(Collected data)
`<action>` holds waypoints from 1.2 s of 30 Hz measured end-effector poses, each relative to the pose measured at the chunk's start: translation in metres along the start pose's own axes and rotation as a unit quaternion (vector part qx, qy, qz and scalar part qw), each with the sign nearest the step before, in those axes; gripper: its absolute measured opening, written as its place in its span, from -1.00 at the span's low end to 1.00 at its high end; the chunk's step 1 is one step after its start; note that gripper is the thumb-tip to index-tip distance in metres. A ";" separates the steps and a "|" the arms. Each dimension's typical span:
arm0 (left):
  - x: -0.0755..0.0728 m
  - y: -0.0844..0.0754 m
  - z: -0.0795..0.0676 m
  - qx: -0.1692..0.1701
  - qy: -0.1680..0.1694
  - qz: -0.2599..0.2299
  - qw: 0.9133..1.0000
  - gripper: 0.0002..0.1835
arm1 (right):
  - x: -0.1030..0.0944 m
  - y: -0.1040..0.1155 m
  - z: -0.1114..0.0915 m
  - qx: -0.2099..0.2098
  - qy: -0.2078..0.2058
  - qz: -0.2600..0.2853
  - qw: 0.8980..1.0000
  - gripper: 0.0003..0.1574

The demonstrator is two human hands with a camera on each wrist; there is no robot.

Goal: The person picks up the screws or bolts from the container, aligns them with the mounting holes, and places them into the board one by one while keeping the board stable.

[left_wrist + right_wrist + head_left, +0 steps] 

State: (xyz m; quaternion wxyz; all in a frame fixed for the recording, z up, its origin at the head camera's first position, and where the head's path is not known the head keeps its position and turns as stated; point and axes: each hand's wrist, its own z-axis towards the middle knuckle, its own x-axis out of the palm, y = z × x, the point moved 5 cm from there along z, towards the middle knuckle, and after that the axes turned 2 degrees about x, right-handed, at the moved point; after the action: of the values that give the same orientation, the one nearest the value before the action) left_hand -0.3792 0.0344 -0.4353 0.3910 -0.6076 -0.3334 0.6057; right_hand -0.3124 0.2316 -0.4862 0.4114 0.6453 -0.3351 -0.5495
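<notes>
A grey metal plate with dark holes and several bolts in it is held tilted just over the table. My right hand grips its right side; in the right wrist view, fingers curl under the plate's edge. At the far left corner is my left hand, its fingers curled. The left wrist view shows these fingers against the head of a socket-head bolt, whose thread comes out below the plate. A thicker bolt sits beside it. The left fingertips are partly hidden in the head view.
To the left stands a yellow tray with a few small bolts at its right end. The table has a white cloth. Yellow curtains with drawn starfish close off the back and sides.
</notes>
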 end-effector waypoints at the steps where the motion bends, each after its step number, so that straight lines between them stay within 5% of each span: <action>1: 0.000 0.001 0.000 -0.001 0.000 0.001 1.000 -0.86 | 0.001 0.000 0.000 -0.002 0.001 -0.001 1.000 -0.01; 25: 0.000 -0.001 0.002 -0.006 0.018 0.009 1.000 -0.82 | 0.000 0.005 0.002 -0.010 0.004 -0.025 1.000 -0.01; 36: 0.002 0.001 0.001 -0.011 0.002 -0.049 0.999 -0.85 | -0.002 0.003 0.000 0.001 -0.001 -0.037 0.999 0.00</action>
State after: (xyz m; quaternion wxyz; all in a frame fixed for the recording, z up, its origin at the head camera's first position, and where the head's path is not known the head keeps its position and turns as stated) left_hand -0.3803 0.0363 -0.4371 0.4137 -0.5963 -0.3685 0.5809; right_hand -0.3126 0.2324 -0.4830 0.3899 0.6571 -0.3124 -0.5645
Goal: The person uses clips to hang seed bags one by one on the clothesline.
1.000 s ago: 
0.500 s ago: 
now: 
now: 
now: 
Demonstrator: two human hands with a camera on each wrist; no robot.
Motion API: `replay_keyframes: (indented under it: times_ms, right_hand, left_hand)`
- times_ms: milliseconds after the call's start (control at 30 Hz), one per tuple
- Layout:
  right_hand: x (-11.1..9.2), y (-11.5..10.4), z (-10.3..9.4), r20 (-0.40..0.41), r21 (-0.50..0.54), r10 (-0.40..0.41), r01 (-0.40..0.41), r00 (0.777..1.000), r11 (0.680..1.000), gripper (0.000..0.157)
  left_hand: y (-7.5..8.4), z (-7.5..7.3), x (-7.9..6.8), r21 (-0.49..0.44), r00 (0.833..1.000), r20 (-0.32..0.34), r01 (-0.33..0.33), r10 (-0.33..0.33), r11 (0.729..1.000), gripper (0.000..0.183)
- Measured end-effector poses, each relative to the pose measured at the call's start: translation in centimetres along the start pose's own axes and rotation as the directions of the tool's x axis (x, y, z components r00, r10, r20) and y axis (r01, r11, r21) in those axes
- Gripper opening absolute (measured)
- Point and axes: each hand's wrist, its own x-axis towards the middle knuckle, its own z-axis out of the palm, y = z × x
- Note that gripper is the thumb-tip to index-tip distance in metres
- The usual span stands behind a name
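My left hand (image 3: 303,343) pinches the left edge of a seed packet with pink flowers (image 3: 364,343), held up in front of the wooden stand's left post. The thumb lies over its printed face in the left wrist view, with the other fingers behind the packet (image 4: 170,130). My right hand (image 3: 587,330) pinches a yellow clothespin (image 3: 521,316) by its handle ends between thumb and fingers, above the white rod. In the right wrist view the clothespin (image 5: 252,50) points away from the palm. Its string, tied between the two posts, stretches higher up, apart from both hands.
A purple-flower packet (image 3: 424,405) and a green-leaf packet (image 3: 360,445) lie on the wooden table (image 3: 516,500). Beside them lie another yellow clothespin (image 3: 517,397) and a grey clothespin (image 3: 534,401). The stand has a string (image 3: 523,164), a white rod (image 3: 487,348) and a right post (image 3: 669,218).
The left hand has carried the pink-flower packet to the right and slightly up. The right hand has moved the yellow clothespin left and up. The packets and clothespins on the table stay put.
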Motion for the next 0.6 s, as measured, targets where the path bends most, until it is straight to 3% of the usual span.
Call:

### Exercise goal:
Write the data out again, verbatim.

### Response box:
`<action>` holds waypoints from 1.2 s of 30 Hz measured end-effector poses, each relative to the pose measured at the chunk's start: translation in metres along the start pose's own axes and rotation as a unit quaternion (vector part qx, qy, qz and scalar part qw), each with the sign nearest the step before, in those axes; gripper: its absolute measured opening, written as its place in its span, from -1.00 at the span's low end to 1.00 at its high end; the chunk's step 1 is one step after its start; note that gripper is the thumb-tip to index-tip distance in metres. A ";" separates the steps and a "|" the arms. Each dimension's typical span:
arm0 (left):
  - x: -0.0755..0.0728 m
  - y: -0.0844..0.0754 m
  - z: -0.0795..0.0676 m
  - qx: -0.1692..0.1701
  - qy: -0.1680..0.1694
  - qz: -0.2599..0.2299
  - qw: 0.9133..1.0000
  - gripper: 0.0002..0.1835
arm1 (right):
  - x: -0.1030..0.0944 m
  - y: -0.1040..0.1155 m
  - z: -0.1114..0.0915 m
  - qx: -0.2099..0.2098
  - qy: -0.2078..0.2058
  - qz: -0.2600..0.2853
  - qw: 0.8980..1.0000
  - gripper: 0.0003..0.1574

The demonstrator is two human hands with a camera on each wrist; there is no robot.

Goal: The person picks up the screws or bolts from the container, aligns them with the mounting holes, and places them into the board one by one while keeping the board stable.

[left_wrist + right_wrist + head_left, +0 steps] 

State: (xyz m; quaternion wxyz; all in a frame fixed for the recording, z up, its origin at the head camera's first position, and where the head's path is not known the head keeps its position and turns as stated; point and axes: each hand's wrist, its own z-axis towards the middle knuckle, its own x-axis out of the palm, y = z × x, the point moved 5 cm from there along z, towards the middle knuckle, and after that the axes turned 2 degrees about x, right-handed, at the moved point; after the action: of the values that give the same orientation, the one nearest the value before the action) left_hand -0.3792 0.0344 -0.4353 0.3910 -0.6076 -0.3334 0.6057; right_hand -0.3124 0.2316 -0.4862 0.4114 0.6453 -0.3351 -0.5495
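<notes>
A grey metal plate with dark holes and several bolts in it is held tilted just over the table. My right hand grips its right side; in the right wrist view, fingers curl under the plate's edge. At the far left corner is my left hand, its fingers curled. The left wrist view shows these fingers against the head of a socket-head bolt, whose thread comes out below the plate. A thicker bolt sits beside it. The left fingertips are partly hidden in the head view.
To the left stands a yellow tray with a few small bolts at its right end. The table has a white cloth. Yellow curtains with drawn starfish close off the back and sides.
</notes>
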 end-effector waypoints at the steps where the motion bends, each after its step number, so that straight lines between them stay within 5% of each span: <action>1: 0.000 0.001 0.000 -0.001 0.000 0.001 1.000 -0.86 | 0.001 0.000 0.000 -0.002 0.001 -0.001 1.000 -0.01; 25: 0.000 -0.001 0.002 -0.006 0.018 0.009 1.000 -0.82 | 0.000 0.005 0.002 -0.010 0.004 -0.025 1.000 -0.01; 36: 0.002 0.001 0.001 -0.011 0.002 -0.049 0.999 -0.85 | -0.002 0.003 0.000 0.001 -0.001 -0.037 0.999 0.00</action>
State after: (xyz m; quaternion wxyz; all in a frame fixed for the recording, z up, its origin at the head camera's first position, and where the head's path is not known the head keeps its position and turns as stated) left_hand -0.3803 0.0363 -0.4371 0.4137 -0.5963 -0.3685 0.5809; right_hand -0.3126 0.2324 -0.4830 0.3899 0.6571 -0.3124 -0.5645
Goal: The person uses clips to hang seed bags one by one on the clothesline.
1.000 s ago: 
0.500 s ago: 
now: 
now: 
now: 
Demonstrator: two human hands with a camera on each wrist; no robot.
Motion API: `replay_keyframes: (indented under it: times_ms, right_hand, left_hand)`
- times_ms: milliseconds after the call's start (control at 30 Hz), one per tuple
- Layout:
  right_hand: x (-11.1..9.2), y (-11.5..10.4), z (-10.3..9.4), r20 (-0.40..0.41), r21 (-0.50..0.54), r10 (-0.40..0.41), r01 (-0.40..0.41), r00 (0.777..1.000), r11 (0.680..1.000), gripper (0.000..0.157)
  left_hand: y (-7.5..8.4), z (-7.5..7.3), x (-7.9..6.8), r21 (-0.49..0.44), r00 (0.833..1.000), r20 (-0.32..0.34), r01 (-0.33..0.33), r10 (-0.33..0.33), r11 (0.729..1.000), gripper (0.000..0.183)
- Measured end-effector poses, each relative to the pose measured at the call's start: translation in centimetres along the start pose's own axes and rotation as the directions of the tool's x axis (x, y, z components r00, r10, r20) and y axis (r01, r11, r21) in those axes
- Gripper opening absolute (measured)
- Point and axes: each hand's wrist, its own x-axis towards the middle knuckle, its own z-axis out of the palm, y = z × x
- Note that gripper is the thumb-tip to index-tip distance in metres
- The usual span stands behind a name
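My left hand (image 3: 303,343) pinches the left edge of a seed packet with pink flowers (image 3: 364,343), held up in front of the wooden stand's left post. The thumb lies over its printed face in the left wrist view, with the other fingers behind the packet (image 4: 170,130). My right hand (image 3: 587,330) pinches a yellow clothespin (image 3: 521,316) by its handle ends between thumb and fingers, above the white rod. In the right wrist view the clothespin (image 5: 252,50) points away from the palm. Its string, tied between the two posts, stretches higher up, apart from both hands.
A purple-flower packet (image 3: 424,405) and a green-leaf packet (image 3: 360,445) lie on the wooden table (image 3: 516,500). Beside them lie another yellow clothespin (image 3: 517,397) and a grey clothespin (image 3: 534,401). The stand has a string (image 3: 523,164), a white rod (image 3: 487,348) and a right post (image 3: 669,218).
The left hand has carried the pink-flower packet to the right and slightly up. The right hand has moved the yellow clothespin left and up. The packets and clothespins on the table stay put.
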Motion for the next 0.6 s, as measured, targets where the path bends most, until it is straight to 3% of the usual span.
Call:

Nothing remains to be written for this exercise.